● **SUPPLIED DATA**
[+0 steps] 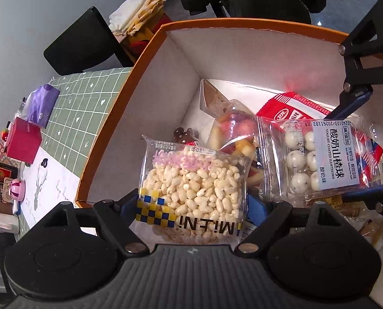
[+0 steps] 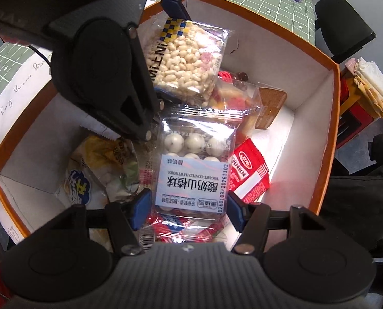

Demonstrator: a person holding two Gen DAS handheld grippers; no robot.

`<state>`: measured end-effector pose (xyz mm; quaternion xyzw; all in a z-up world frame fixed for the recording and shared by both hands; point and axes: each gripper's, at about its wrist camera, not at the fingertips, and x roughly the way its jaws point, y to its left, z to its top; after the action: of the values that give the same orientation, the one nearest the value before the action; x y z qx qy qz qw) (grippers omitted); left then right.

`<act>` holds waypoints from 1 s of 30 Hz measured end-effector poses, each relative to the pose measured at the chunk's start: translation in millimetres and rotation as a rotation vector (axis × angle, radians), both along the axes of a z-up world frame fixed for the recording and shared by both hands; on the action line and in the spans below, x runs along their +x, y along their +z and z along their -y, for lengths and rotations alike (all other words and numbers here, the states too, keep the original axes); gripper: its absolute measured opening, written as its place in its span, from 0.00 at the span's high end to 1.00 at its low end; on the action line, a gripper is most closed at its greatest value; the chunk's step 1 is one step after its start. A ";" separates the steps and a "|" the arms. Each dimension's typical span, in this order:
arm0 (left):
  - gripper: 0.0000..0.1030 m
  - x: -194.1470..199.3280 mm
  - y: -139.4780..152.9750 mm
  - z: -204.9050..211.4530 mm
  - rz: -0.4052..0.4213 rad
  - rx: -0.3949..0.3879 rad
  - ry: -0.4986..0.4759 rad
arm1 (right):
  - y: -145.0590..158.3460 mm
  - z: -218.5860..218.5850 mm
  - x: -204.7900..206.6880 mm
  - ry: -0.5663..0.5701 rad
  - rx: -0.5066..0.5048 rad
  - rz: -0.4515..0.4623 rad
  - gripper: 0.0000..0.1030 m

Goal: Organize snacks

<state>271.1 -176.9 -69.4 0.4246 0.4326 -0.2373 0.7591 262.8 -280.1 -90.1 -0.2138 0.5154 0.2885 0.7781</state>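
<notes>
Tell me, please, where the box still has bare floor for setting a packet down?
Bare floor shows along the far wall of the box, beyond the red packet and beside the brown biscuit pack. The middle, around the hawthorn pack, is crowded.

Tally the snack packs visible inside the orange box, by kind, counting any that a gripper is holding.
Puffed rice pack, between the left gripper's fingers: 1
Yogurt hawthorn ball pack, between the right gripper's fingers: 1
Red sachet: 1
Clear mixed-candy bag: 1
Yellow-and-white bag: 1
Total: 5

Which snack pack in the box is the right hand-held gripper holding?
The yogurt-coated hawthorn ball pack, white balls under a white label, between the right hand-held gripper fingers; the puffed rice pack is in the left.
</notes>
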 end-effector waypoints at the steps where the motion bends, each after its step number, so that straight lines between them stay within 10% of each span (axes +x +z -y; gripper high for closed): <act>1: 0.03 0.3 0.6 -1.9 -0.001 -0.010 0.000 | -0.1 -0.1 -0.1 0.000 0.003 -0.002 0.39; 30: 0.00 -24.3 73.6 -30.2 0.059 -0.259 0.144 | 32.8 -11.2 -32.8 -0.037 -0.005 0.081 0.23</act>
<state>246.8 -146.6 4.2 0.2975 0.4053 -0.2236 0.8350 229.9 -268.9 -57.2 -0.2176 0.4879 0.2641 0.8030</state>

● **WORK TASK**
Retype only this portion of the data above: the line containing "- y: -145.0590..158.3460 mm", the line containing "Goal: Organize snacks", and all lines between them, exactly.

● **RESPONSE FOR THIS EXERCISE**
  - y: -145.0590..158.3460 mm
  - z: -218.5860..218.5850 mm
  - x: -204.7900..206.6880 mm
  - ry: -0.5663..0.5701 rad
  - rx: -0.5066..0.5048 rad
  - rz: -0.4515..0.4623 rad
  - gripper: 0.0000..0.1030 m

Goal: Organize snacks

Nothing else remains for the exercise.